April 1st saw a massive expansion of the welfare state as Labour extended the Working for Families package. As we have seen from Labour's TV ads, much of the extended Working for Families handout will go to higher income families who can afford to live in plush homes and own the latest electronic gadgets.

It's clear the extension was aimed at middle and higher income earners - proving it was a huge and desperate bribe to get Labour re-elected.

But thousands of Kiwis miss out. People without children will subsidise those with children to the tune of hundreds of millions of dollars.

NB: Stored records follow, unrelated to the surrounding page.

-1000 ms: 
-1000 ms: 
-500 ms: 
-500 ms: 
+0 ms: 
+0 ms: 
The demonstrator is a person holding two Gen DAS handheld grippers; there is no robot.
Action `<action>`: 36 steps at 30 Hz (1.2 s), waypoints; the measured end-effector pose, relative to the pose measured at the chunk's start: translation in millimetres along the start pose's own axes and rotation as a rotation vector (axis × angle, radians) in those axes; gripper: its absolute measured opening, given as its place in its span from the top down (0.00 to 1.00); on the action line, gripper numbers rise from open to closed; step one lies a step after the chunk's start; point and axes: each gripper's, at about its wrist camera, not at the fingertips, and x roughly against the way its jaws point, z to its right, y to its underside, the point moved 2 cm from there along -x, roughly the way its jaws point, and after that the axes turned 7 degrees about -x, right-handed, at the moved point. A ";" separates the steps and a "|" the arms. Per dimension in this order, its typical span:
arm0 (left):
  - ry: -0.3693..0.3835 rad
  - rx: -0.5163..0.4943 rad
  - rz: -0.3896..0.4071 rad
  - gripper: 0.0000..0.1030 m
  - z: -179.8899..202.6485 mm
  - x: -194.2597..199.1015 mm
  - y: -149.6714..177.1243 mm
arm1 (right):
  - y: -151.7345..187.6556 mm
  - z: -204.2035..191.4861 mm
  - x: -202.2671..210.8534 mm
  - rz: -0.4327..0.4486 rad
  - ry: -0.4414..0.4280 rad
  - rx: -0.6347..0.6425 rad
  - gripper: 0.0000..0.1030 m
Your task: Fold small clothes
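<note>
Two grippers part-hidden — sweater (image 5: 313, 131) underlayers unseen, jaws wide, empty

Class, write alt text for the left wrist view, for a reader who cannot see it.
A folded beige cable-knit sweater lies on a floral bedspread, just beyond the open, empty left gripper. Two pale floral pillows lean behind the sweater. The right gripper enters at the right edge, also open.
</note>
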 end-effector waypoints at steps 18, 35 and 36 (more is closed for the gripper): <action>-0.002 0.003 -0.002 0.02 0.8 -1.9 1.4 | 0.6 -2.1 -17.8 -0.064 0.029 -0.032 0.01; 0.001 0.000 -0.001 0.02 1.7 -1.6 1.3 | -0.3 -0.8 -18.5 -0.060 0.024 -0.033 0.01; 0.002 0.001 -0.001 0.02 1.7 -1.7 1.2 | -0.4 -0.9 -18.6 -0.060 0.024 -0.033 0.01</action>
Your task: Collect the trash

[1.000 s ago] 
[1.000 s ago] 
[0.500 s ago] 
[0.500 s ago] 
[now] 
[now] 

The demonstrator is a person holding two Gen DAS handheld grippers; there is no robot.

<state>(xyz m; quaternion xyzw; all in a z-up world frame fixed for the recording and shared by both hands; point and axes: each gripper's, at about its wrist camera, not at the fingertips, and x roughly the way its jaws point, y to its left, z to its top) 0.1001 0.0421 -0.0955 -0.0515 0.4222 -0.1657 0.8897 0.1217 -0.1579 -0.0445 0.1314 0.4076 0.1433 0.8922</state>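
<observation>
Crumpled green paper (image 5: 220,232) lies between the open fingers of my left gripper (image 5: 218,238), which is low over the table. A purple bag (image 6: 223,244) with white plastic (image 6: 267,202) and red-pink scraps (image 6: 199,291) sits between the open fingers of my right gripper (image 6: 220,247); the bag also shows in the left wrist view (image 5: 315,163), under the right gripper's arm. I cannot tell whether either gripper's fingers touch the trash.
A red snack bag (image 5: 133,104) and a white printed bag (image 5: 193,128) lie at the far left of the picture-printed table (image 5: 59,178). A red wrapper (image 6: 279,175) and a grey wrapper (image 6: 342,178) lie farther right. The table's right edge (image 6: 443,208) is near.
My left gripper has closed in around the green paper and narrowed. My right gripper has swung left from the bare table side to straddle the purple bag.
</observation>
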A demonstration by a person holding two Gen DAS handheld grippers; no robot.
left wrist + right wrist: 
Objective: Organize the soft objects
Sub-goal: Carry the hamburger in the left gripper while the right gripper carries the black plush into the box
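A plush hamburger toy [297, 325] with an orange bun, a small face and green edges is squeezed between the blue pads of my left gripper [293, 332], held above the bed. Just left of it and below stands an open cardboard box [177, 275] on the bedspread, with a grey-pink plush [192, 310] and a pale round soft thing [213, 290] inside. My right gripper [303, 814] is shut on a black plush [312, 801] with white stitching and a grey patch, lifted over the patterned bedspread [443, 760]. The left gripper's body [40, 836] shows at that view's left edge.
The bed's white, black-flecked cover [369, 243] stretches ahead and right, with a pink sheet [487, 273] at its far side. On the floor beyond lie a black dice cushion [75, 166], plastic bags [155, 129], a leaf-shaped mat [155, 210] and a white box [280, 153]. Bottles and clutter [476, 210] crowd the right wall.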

National's policy at the 2005 election was to offer tax cuts to working New Zealanders. These would have provided far better incentives for working people to get ahead in life from their own efforts.

National remains committed to introducing competitive tax rates and other growth-enhancing elements in a fairer regime that lowers the burden on Kiwis.

No future in divided electoral system
*** # # # ***

I strongly believe that there is no future for a racially divided electoral system in New Zealand. All New Zealanders deserve equality before the law and democratic equality.

Do we really want to raise our children in a country that is served by an electoral system that divides, rather than unites us? That is the message being sent with this electoral campaign which sets out to highlight racial differences rather than promote our shared values.

All Maori should enrol to vote. Participation is the most important thing and the Electoral Enrolment Centre must encourage that.

It is inexcusable that New Zealanders could be funding a campaign targeted at increasing the Maori roll, rather than targeting increased Maori participation in elections.

Many of the most significant gains made by Maori have been under National Governments. And while National has never won the Maori seats, we have been fierce advocates for fairness, equality and speedily putting right the wrongs of the past.

Maori now have unrivalled levels of representation in Parliament. The changing make-up of our population also means that this is never likely to change. The real choice facing Maori in this electoral option question is whether, fundamentally, they believe we are one nation or two.